WHAT TO WORK ON
Each line from the one containing "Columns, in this" through the end of the data below is to be output verbatim, with no lines added or left out.
Content starts
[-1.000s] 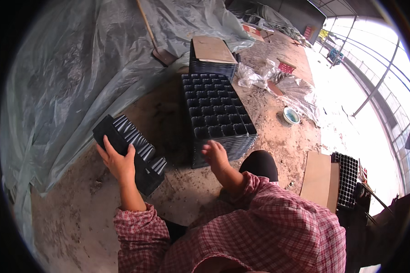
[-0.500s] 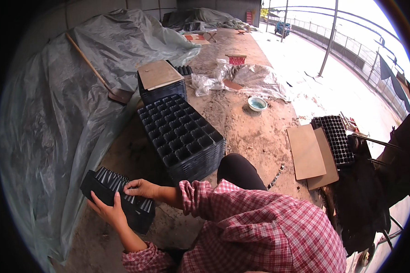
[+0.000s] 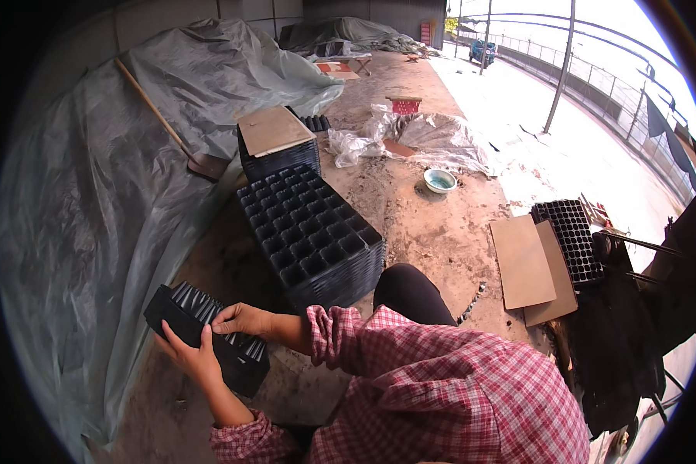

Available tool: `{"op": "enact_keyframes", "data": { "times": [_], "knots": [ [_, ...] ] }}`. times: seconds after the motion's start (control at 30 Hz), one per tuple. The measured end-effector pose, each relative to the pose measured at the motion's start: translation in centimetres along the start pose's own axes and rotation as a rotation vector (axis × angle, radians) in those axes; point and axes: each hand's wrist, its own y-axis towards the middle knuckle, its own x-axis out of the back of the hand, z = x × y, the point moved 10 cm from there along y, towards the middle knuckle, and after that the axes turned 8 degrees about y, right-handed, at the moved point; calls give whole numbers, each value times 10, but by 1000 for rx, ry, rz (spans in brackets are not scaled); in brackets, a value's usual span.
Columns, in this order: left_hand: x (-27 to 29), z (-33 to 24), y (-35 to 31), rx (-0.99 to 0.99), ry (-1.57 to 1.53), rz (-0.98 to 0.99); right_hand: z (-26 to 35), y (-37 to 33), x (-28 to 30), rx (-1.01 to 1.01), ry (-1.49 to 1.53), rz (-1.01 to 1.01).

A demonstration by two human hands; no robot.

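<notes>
At the lower left, a small black stack of nested plastic seedling trays (image 3: 242, 373) is tilted, with a row of shiny ridged edges along its upper side. My left hand (image 3: 193, 356) grips its near side, thumb up and fingers partly hidden behind the stack. The thumb and fingertips of my right hand (image 3: 243, 319) pinch together at the ridged edges, right beside the left thumb. Whether they have hold of a single tray edge cannot be made out. Just beyond my right forearm stands a tall stack of black seedling trays (image 3: 309, 224), its square cells facing up.
Brown boards (image 3: 274, 130) lie on another tray stack behind. Grey plastic sheeting (image 3: 77, 193) covers a heap at the left, with a shovel (image 3: 166, 127) on it. A bowl (image 3: 440, 181) sits on the floor. At the right are more boards (image 3: 522, 259) and a small-celled tray (image 3: 568, 240).
The whole view has shifted slightly, so everything sits a little farther right. Both hands stay on the small tray stack in nearly the same pose.
</notes>
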Motion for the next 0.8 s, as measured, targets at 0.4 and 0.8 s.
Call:
{"op": "enact_keyframes", "data": {
  "times": [0.4,0.8],
  "knots": [
    [7,-8,-8,22,23,7,-6,-5,-3,-94,28,4],
    [10,1,-2,115,-69,35,-13,4,0,-182,26,-31]
  ]
}}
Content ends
WRITTEN RESPONSE
Columns, in this order: left_hand: x (-27 to 29), z (-33 to 24), y (-35 to 31), rx (-0.99 to 0.99), ry (-1.57 to 1.53), rz (-0.98 to 0.99); right_hand: z (-26 to 35), y (-37 to 33), x (-28 to 30), rx (-1.01 to 1.01), ry (-1.49 to 1.53), rz (-1.01 to 1.01).

A demonstration by two human hands; no robot.

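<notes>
At the lower left, a small black stack of nested plastic seedling trays (image 3: 242, 373) is tilted, with a row of shiny ridged edges along its upper side. My left hand (image 3: 193, 356) grips its near side, thumb up and fingers partly hidden behind the stack. The thumb and fingertips of my right hand (image 3: 243, 319) pinch together at the ridged edges, right beside the left thumb. Whether they have hold of a single tray edge cannot be made out. Just beyond my right forearm stands a tall stack of black seedling trays (image 3: 309, 224), its square cells facing up.
Brown boards (image 3: 274, 130) lie on another tray stack behind. Grey plastic sheeting (image 3: 77, 193) covers a heap at the left, with a shovel (image 3: 166, 127) on it. A bowl (image 3: 440, 181) sits on the floor. At the right are more boards (image 3: 522, 259) and a small-celled tray (image 3: 568, 240).
The whole view has shifted slightly, so everything sits a little farther right. Both hands stay on the small tray stack in nearly the same pose.
</notes>
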Motion for the next 0.8 s, as measured, targets at 0.4 and 0.8 s.
Call:
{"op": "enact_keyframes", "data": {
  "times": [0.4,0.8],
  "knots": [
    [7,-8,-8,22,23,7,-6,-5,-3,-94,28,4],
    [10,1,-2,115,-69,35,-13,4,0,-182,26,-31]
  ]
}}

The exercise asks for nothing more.